▶ [What to work on]
The records below hold a stretch from the line with "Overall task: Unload" through the line with "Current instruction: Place"; return exactly those lines, ends included, and nothing more.

[[ Information shown open ]]

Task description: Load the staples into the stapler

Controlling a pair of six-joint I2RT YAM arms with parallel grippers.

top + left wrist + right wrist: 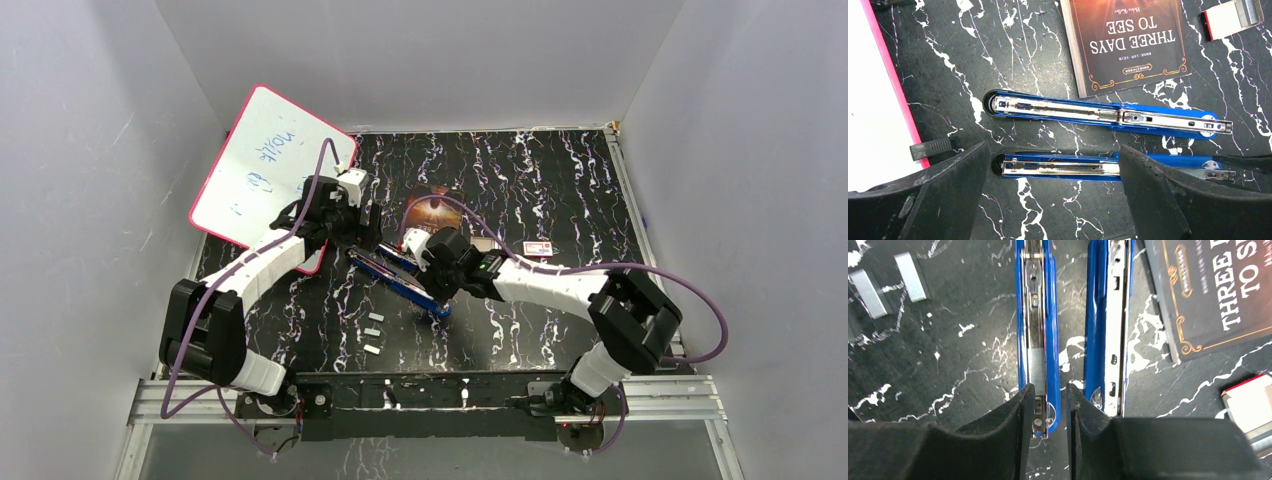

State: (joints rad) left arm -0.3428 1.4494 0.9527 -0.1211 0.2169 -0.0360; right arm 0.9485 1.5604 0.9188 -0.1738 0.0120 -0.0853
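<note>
The blue stapler (400, 283) lay opened out on the black marbled table (560, 190), seen as two parallel blue bars with their metal channels facing up; I could not tell whether the bars were joined. The staples (373, 332), three short silvery strips, lay loose on the table just on the near side of the stapler, apart from it and untouched by either arm. The left gripper (1053, 146) hung over the nearer bar with its fingers spread as wide as they go, one on each side of the bar's middle stretch and gripping nothing. The right gripper (1049, 390) stood at one end of that same bar with its fingers only a little apart. The bar's end showed in the narrow gap, and a sliver of table showed between its blue side and one finger, so it was not clamped. A book titled THREE DAYS TO SEE (1128, 45) lay beyond the stapler, a small red-and-white box (538, 248) to its right, and a pink-rimmed whiteboard (265, 165) leaned at the left.
</note>
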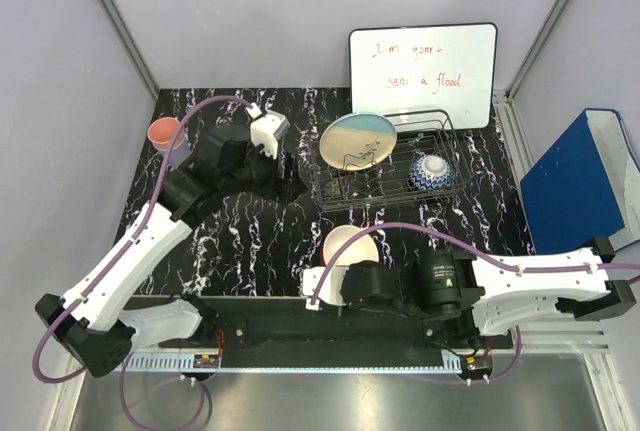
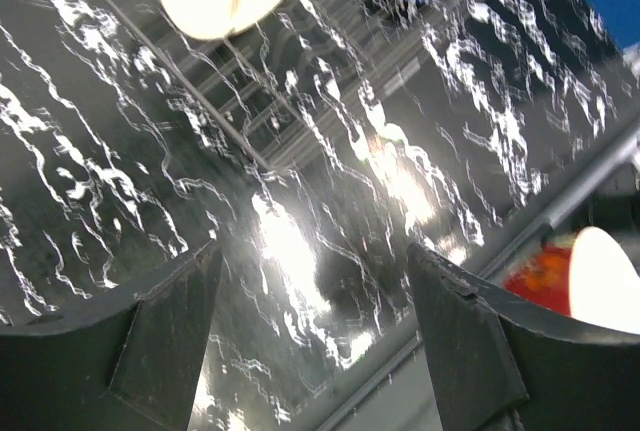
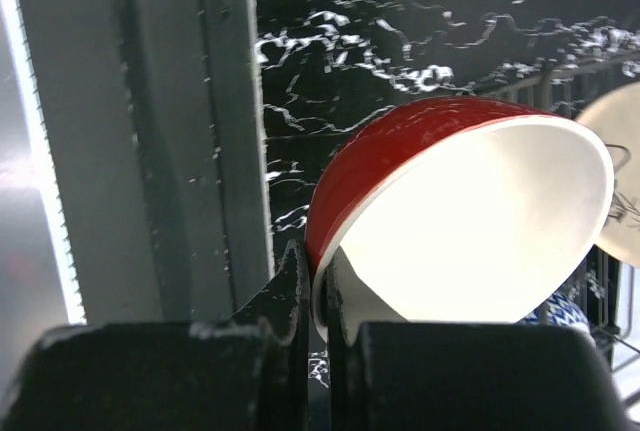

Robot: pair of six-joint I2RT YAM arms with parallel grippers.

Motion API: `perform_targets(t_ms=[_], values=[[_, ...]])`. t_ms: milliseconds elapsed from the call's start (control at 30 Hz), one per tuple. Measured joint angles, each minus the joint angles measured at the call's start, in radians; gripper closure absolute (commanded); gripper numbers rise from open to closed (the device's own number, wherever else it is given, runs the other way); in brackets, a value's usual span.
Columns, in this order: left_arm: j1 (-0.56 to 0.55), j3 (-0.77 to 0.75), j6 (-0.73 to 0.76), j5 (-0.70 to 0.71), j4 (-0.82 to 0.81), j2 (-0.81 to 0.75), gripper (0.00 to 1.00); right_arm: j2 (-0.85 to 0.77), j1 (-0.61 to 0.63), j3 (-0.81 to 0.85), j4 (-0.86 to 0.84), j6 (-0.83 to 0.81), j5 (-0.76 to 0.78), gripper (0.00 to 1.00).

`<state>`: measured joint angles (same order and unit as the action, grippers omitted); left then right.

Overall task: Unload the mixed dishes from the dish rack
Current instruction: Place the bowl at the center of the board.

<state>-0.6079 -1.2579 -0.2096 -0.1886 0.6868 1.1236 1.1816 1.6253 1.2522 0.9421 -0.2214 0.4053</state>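
Observation:
The black wire dish rack (image 1: 390,191) stands at the back of the table. A large light-blue-and-cream plate (image 1: 357,140) stands upright in its left part, and a small blue-and-white bowl (image 1: 433,171) sits in its right part. My right gripper (image 1: 343,269) is shut on the rim of the red bowl with a cream inside (image 3: 470,221), tilted just above the marbled table near the front edge. My left gripper (image 2: 312,291) is open and empty, just left of the rack (image 2: 260,121). A salmon-pink cup (image 1: 163,133) sits at the far left.
A white board with red writing (image 1: 423,71) leans behind the rack. A blue box (image 1: 575,186) lies off the table's right side. A grey rail (image 3: 150,151) runs along the table's front edge beside the held bowl.

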Motion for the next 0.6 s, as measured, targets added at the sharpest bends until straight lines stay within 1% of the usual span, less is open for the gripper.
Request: perform_targets(t_ms=[100,233,400,600], values=[[-0.039,-0.024,0.008,-0.006,0.072,-0.003,0.24,-0.006,0.000,-0.027,-0.002,-0.012,-0.051,1.00],[-0.110,-0.058,-0.002,-0.008,0.132,-0.002,0.26,-0.008,0.000,-0.057,-0.010,-0.024,-0.060,1.00],[-0.221,-0.060,-0.024,-0.005,0.172,0.000,0.27,-0.008,0.000,-0.094,-0.035,-0.032,-0.060,1.00],[-0.288,-0.048,-0.049,-0.001,0.188,0.000,0.29,-0.008,0.000,-0.108,-0.057,-0.040,-0.059,1.00]])
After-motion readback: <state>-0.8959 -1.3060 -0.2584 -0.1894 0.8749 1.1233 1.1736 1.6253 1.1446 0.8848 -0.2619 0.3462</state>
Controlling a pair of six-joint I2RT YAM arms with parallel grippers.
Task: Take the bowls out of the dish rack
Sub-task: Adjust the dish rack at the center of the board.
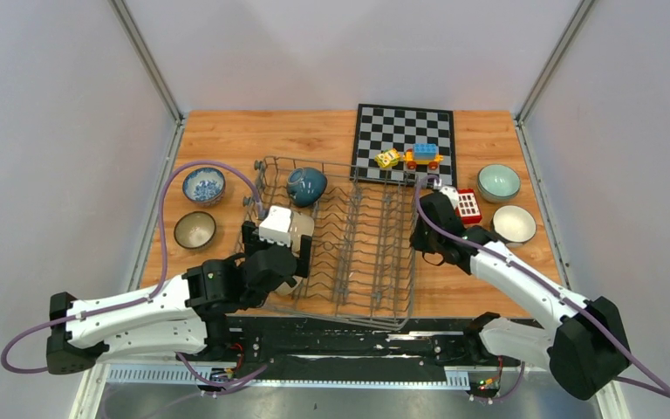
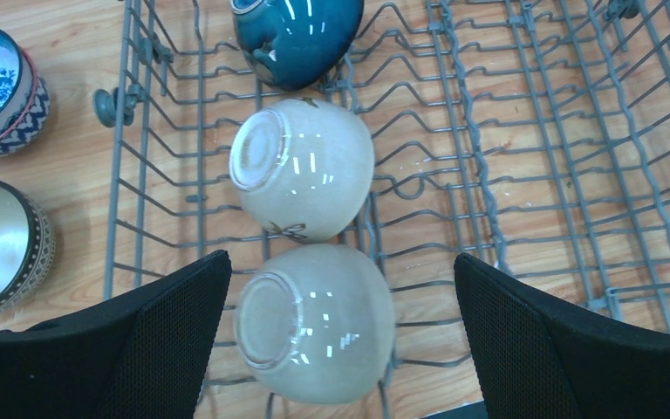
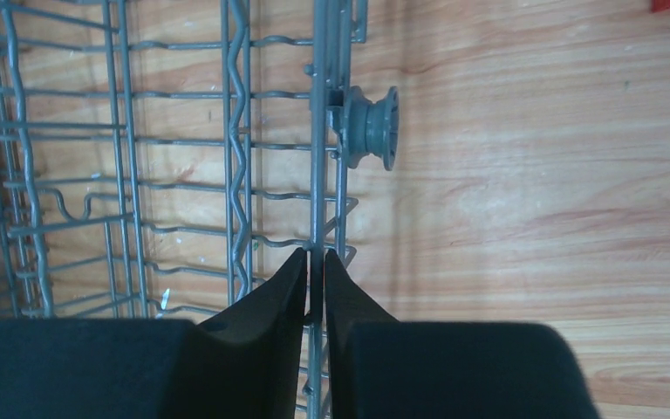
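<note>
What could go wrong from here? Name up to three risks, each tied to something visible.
1. The open left gripper straddles the near beige bowl, lying on its side; it may slip when squeezed.
2. The second beige bowl lies just beyond it; lifting may knock it toward the teal bowl.
3. The right gripper pinches one thin wire of the dish rack, which has a wheel; the rack may roll.

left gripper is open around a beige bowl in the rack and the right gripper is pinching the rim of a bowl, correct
Not quite. The right gripper is closed on a side wire of the dish rack, not on a bowl's rim; the right wrist view shows this. The rest holds: the left gripper is open around a beige bowl in the rack.
</note>
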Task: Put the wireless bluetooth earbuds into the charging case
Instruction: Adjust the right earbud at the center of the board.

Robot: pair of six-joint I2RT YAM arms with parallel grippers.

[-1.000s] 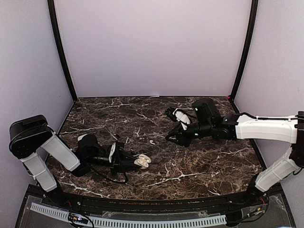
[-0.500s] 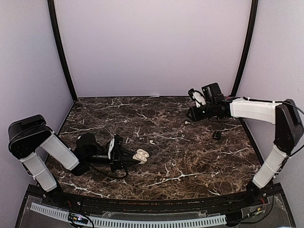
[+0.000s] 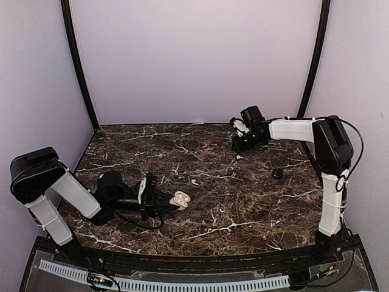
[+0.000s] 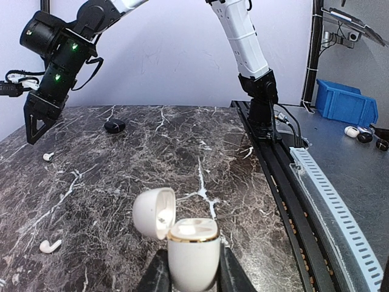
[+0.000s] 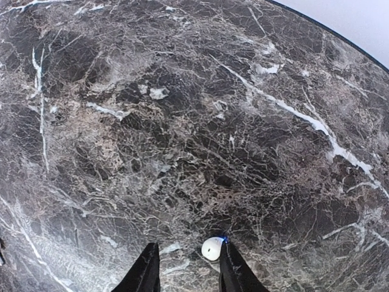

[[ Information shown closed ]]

▶ [Result of the task]
Overall task: Unload the mixed dishes from the dish rack
Current instruction: Place the bowl at the center of the board.

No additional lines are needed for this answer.